Nevertheless, it were a mistake to suppose that modern Protestants relinquish all claim upon Augustine; they will have it that, despite his essential Catholicism, it was he who inspired Luther and Calvin. The new thesis, therefore, is that each of the two Churches may claim him in turn. Burke's expression quoted by Schaff (ibid., p. 102) is characteristic: "In Augustine ancient and modern ideas are melted and to his authority the papal Church has as much right to appeal as the Churches of the Reformation." No one notes this contradiction more clearly than Loofs.
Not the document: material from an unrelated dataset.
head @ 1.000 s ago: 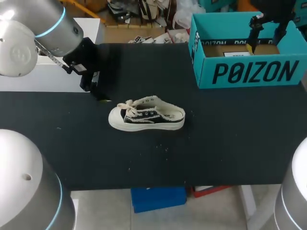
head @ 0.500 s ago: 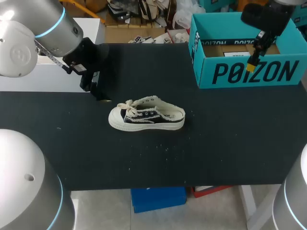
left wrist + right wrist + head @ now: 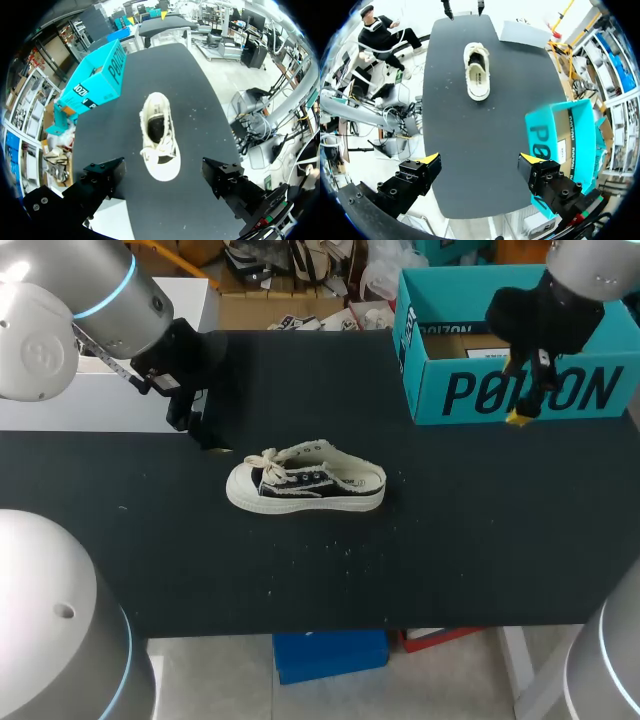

After stating that Augustine has accentuated the characteristic elements of Western (Catholic) Christianity, that in succeeding ages he became its Father, and that "the Ecclesiasticism of Roman Catholicism , Scholasticism, Mysticism, and even the claims of the papacy to temporal rule, are founded upon a tendency initiated by him," Loofs also affirms that he is the teacher of all the reformers and their bond of union, and concludes with this strange paradox: "The history of Catholicism is the history of the progressive elimination of Augustinism." The singular aptitude of these critics for supposing the existence of flagrant contradictions in a genius like Augustine is not so astonishing when we remember that, with Reuter, they justify this theory by the reflection: "In whom are to be found more frequent contradictions than in Luther ?" But their theories are based upon a false interpretation of Augustine's opinion, which is frequently misconstrued by those who are not sufficiently familiar with his language and terminology.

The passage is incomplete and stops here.